Why should the baby boomers be able to renew leases on land in premium suburbs for almost nothing when young people are paying $400,000 for a 99 year lease on a postage stamp sized block of land? A 99 year lease is a 99 year lease. It should be a level playing field.

Oh, that’s right. Senior public servants and politicians would not be able to get big capital gains on their properties if the property system was run the way it was designed. So, it has been corrupted.

Hallelujah Brother. Great article.

I am also concerned about the data used in the report. I believe through friends and colleagues that a good proportion of the supposed 6,700 excess properties are not ‘real’ and are actually:

Properties that are purposely empty due to overseas and interstate owners for part time use or basically permanently empty.

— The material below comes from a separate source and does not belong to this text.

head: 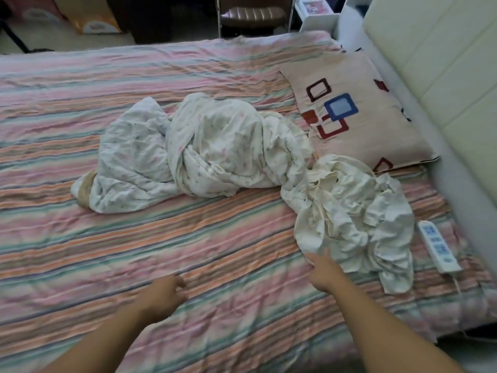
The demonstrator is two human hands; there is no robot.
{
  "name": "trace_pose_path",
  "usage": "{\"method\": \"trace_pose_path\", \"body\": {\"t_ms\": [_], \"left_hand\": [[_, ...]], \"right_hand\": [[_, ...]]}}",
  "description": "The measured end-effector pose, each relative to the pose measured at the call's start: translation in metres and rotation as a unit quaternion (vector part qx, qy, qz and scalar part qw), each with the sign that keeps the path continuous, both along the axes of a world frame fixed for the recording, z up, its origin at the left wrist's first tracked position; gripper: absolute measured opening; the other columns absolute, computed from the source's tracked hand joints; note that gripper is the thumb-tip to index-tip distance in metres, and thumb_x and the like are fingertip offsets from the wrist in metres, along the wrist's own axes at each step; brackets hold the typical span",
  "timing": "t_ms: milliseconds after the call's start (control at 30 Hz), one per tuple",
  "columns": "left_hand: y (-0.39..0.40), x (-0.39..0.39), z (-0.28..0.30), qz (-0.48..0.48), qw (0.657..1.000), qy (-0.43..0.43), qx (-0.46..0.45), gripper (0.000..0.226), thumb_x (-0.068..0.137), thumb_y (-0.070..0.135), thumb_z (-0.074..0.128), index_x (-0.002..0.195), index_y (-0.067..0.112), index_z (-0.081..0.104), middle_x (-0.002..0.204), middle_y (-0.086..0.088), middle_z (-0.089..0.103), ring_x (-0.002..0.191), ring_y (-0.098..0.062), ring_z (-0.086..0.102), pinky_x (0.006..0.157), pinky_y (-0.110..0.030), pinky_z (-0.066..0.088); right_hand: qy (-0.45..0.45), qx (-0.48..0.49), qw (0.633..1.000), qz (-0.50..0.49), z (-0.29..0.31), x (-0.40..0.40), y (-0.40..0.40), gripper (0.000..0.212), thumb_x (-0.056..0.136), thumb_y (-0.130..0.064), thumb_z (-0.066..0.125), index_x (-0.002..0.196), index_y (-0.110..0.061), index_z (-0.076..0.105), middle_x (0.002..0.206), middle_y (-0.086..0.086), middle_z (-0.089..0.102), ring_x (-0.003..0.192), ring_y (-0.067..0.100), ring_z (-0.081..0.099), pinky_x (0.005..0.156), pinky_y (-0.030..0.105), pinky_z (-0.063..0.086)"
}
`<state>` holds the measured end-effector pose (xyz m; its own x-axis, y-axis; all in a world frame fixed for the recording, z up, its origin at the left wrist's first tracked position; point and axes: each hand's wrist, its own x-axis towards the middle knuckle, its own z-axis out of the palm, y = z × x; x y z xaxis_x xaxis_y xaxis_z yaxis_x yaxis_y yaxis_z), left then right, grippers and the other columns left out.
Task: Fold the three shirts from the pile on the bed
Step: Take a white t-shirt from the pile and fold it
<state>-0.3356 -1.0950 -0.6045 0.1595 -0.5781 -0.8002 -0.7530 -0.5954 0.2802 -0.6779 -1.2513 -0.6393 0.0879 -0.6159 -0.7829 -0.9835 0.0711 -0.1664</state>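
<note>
From the head view, a bed (188, 238) covered in a striped pink, orange and green sheet fills most of the scene. A crumpled pile of cream-white clothing (355, 219) lies near the right side of the bed, just below a patterned pillow (357, 117) with red and blue squares; individual shirts cannot be told apart in the heap. A larger bundle of pale floral fabric (193, 152) lies in the middle of the bed, touching the pile at its right end. The right hand (324, 271) reaches forward with fingers extended, its fingertips at the near edge of the cream pile, gripping nothing that can be seen. The left hand (164, 293) hovers low over the bare sheet, fingers loosely curled, holding nothing. A white power strip (437, 246) lies beside the pile near the bed's right edge.
</note>
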Motion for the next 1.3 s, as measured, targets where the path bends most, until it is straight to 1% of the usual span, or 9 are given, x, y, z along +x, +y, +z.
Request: {"method": "trace_pose_path", "body": {"t_ms": [233, 367, 567, 667, 800, 933, 1033, 1233, 1300], "left_hand": [[-0.011, -0.009, -0.033, 0.014, 1.000, -0.014, 0.022, 0.036, 0.096, 0.036, 0.056, 0.129, 0.021, 0.059, 0.130, -0.001, 0.062, 0.110, -0.017, 0.061, 0.094, -0.029, 0.048], [-0.014, -0.021, -0.043, 0.004, 1.000, -0.011, 0.028, 0.036, 0.097, 0.033, 0.054, 0.131, 0.019, 0.058, 0.128, -0.003, 0.061, 0.099, -0.014, 0.057, 0.087, -0.025, 0.046], [-0.022, -0.049, -0.032, 0.034, 0.999, 0.032, 0.002, 0.038, 0.098, 0.032, 0.055, 0.132, 0.015, 0.058, 0.116, -0.003, 0.062, 0.096, -0.015, 0.058, 0.083, -0.024, 0.046], [-0.029, -0.068, -0.017, 0.050, 0.996, 0.063, -0.030, 0.037, 0.099, 0.031, 0.054, 0.131, 0.014, 0.059, 0.106, -0.001, 0.060, 0.090, -0.014, 0.059, 0.079, -0.023, 0.045], [-0.031, -0.089, 0.012, 0.168, 0.973, 0.152, -0.046, 0.035, 0.099, 0.025, 0.055, 0.129, 0.007, 0.059, 0.114, -0.011, 0.065, 0.084, -0.016, 0.063, 0.073, -0.026, 0.050], [-0.020, -0.092, 0.039, 0.249, 0.946, 0.203, -0.043, 0.032, 0.098, 0.022, 0.056, 0.125, 0.005, 0.059, 0.096, -0.011, 0.066, 0.073, -0.017, 0.060, 0.059, -0.021, 0.046], [-0.005, -0.081, 0.060, 0.258, 0.942, 0.214, -0.031, 0.032, 0.095, 0.027, 0.058, 0.118, 0.006, 0.062, 0.090, -0.010, 0.065, 0.070, -0.019, 0.060, 0.060, -0.026, 0.045], [0.008, -0.052, 0.107, 0.262, 0.930, 0.255, 0.027, 0.042, 0.087, 0.048, 0.064, 0.119, 0.024, 0.055, 0.119, -0.006, 0.063, 0.092, -0.022, 0.067, 0.062, -0.029, 0.055], [0.015, -0.040, 0.116, 0.297, 0.916, 0.270, 0.027, 0.034, 0.085, 0.032, 0.070, 0.112, 0.015, 0.062, 0.100, -0.009, 0.068, 0.076, -0.023, 0.066, 0.061, -0.031, 0.054]], "right_hand": [[0.003, -0.003, 1.000, -0.027, -0.046, -0.004, -0.046, 0.071, 0.092, -0.007, 0.048, 0.157, -0.026, 0.026, 0.165, 0.010, -0.022, 0.147, 0.032, 0.034, 0.106, 0.031, 0.042], [-0.009, -0.062, 0.995, -0.082, -0.061, -0.007, -0.057, 0.062, 0.094, -0.008, 0.049, 0.154, -0.007, 0.033, 0.158, 0.017, 0.036, 0.143, 0.033, 0.039, 0.112, 0.034, 0.036], [-0.112, -0.154, 0.958, -0.216, -0.040, 0.010, -0.028, 0.027, 0.092, -0.016, 0.063, 0.117, -0.011, 0.071, 0.119, 0.012, 0.071, 0.109, 0.030, 0.065, 0.089, 0.030, 0.049], [-0.177, -0.166, 0.940, -0.239, -0.017, 0.032, 0.010, 0.017, 0.095, -0.010, 0.059, 0.104, -0.023, 0.066, 0.108, 0.008, 0.071, 0.094, 0.025, 0.064, 0.075, 0.027, 0.047], [-0.227, -0.149, 0.909, -0.315, 0.010, 0.060, 0.064, 0.036, 0.094, -0.008, 0.061, 0.126, -0.021, 0.054, 0.105, 0.001, 0.065, 0.089, 0.020, 0.062, 0.074, 0.028, 0.046], [-0.265, -0.051, 0.849, -0.454, 0.023, 0.082, 0.106, 0.039, 0.090, 0.000, 0.063, 0.128, -0.008, 0.062, 0.097, 0.002, 0.071, 0.086, 0.021, 0.067, 0.076, 0.035, 0.055], [-0.319, -0.001, 0.818, -0.480, 0.045, 0.104, 0.137, 0.041, 0.089, 0.010, 0.058, 0.124, -0.009, 0.065, 0.094, -0.002, 0.069, 0.080, 0.015, 0.064, 0.070, 0.025, 0.053], [-0.392, 0.013, 0.843, -0.367, 0.101, 0.167, 0.189, 0.027, 0.095, 0.003, 0.058, 0.099, -0.020, 0.072, 0.097, 0.000, 0.076, 0.101, 0.018, 0.070, 0.097, 0.033, 0.054], [-0.405, 0.002, 0.850, -0.337, 0.116, 0.184, 0.203, 0.030, 0.095, 0.001, 0.059, 0.092, -0.025, 0.074, 0.089, -0.006, 0.078, 0.099, 0.016, 0.071, 0.097, 0.035, 0.056]]}}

Properties that are empty due to various personal and relationship matters.

Properties that are empty due to financial reasons and also sale transition.

As I have previously stated around median house prices promoted by organisations like realestate.com and issues with ACT Government land valuations.

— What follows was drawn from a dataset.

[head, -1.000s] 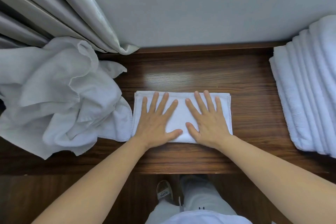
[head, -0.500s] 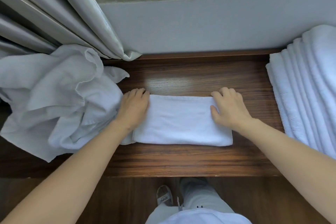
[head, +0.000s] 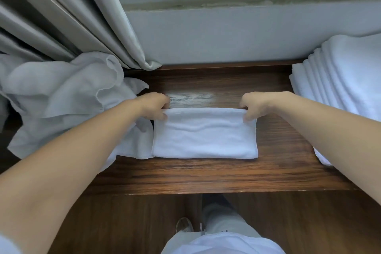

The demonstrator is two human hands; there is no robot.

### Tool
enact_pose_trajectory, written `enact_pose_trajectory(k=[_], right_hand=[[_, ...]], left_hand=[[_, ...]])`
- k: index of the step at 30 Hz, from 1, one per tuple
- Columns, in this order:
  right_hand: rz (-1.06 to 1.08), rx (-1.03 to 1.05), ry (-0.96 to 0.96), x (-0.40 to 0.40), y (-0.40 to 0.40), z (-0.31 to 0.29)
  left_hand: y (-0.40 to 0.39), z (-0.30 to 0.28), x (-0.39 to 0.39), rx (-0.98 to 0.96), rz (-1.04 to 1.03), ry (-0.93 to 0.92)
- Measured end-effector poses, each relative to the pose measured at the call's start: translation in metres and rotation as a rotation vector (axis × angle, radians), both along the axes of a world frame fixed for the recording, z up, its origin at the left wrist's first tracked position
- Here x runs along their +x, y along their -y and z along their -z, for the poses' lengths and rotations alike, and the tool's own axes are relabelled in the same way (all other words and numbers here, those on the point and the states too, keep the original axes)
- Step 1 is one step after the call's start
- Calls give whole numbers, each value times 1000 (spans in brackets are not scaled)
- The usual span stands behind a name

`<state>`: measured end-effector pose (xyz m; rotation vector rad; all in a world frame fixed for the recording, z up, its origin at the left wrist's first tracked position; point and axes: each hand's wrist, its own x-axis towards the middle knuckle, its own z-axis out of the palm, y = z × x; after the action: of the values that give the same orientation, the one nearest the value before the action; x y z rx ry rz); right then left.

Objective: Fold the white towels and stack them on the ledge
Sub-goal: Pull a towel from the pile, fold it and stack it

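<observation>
A folded white towel (head: 205, 138) lies in the middle of the dark wooden ledge (head: 206, 175). My left hand (head: 153, 104) pinches its far left corner and my right hand (head: 254, 104) pinches its far right corner, with the far edge lifted off the wood. A stack of folded white towels (head: 342, 80) sits at the right end of the ledge. A heap of crumpled white towels (head: 68, 101) fills the left end, touching the folded towel's left side.
A grey curtain (head: 82, 16) hangs over the back left and reaches the ledge. A pale wall (head: 226, 33) runs behind the ledge. Below the ledge's front edge are a wooden floor and my legs and shoe (head: 185, 227).
My hands went from pressing flat on the towel's middle to its two far corners, gripped them, and now lift the far edge. The view has tilted.
</observation>
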<state>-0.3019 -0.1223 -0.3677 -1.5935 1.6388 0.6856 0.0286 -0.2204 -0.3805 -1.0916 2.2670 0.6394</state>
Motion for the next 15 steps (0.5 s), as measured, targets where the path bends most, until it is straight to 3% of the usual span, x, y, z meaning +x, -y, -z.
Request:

Property data is not being properly captured, transformed, standardised and analysed in canberra.

Banks and experts such as Digital Financial Analytics have better data sources than Government and ABS based housing data.

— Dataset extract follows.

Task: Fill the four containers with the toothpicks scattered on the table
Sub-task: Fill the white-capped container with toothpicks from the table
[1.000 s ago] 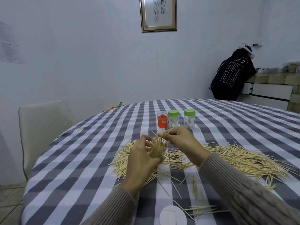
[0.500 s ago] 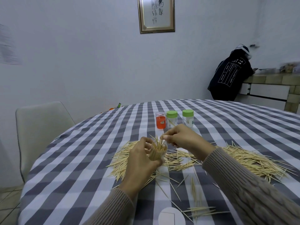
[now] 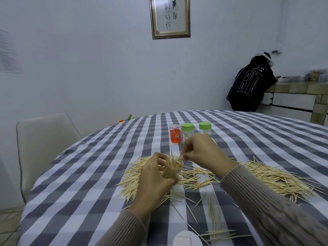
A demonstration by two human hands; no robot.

Keep up the great articles like this.

This article could use a short addition to outline exactly who the author is and who he works for (I know it is available going into the profile page – but it should be put up front too).

Developers can come to the party in this space already and do a lot more than they are currently doing. One simple example is to actually offer better choice in the multitude of apartment blocks being built.

It is common overseas, in particular Europe, for a lot of apartments to be 3 and 4 bedroom apartments, more suitable for families with kids. Here we get a handful of 3 or 4 bedroom apartments in a huge tower, if that. Usually a very small % of the building. Of course not everyone wants to live in apartments – but it would be a nice start to see some genuine variety available in the newer builds going up. But we all know the only thing driving developers is the big fat $$$$ they can get – and the best way to do that is shovel in as many 1 and 2 bed apartments as they can, at the lowest possible quality they can get away with.

As for LVC – it is surely primarily in place to capture part of the windfall gain created in the first place by Government regulation. Without going into arguments about the rate at which it is applied and the like, I don’t fundamentally see the issue with the concept in broader terms. Similar taxes are applied in a lot of other areas. As for LVC in existing suburbs locking out first home buyers – how many first home buyers can actually afford to buy in existing suburbs (especially inner city ones) anyway?

Queanbeyanite10:06 pm 23 Nov 17

The problem is the local council. They’re trying to jam in as many houses as they can within the boundaries of the ACT. You only have to ask why they would blow $1.2 billion on a tram when they could have realigned the railway to Goulburn with ample land along that corridor. But that’s in a different local council and they wouldn’t get their cut.

“Lack of appropriate housing options. Retirees and empty nesters want townhouse options in suburban locations, not greenfields.”

Agree with that 100%.

The industry and government are promoting a perception that a home unit for retirement etc. is what this demographic wants and indeed, lots take that option because there is nothing else on offer.
Many more of us are waiting for solutions exactly like what you are proposing.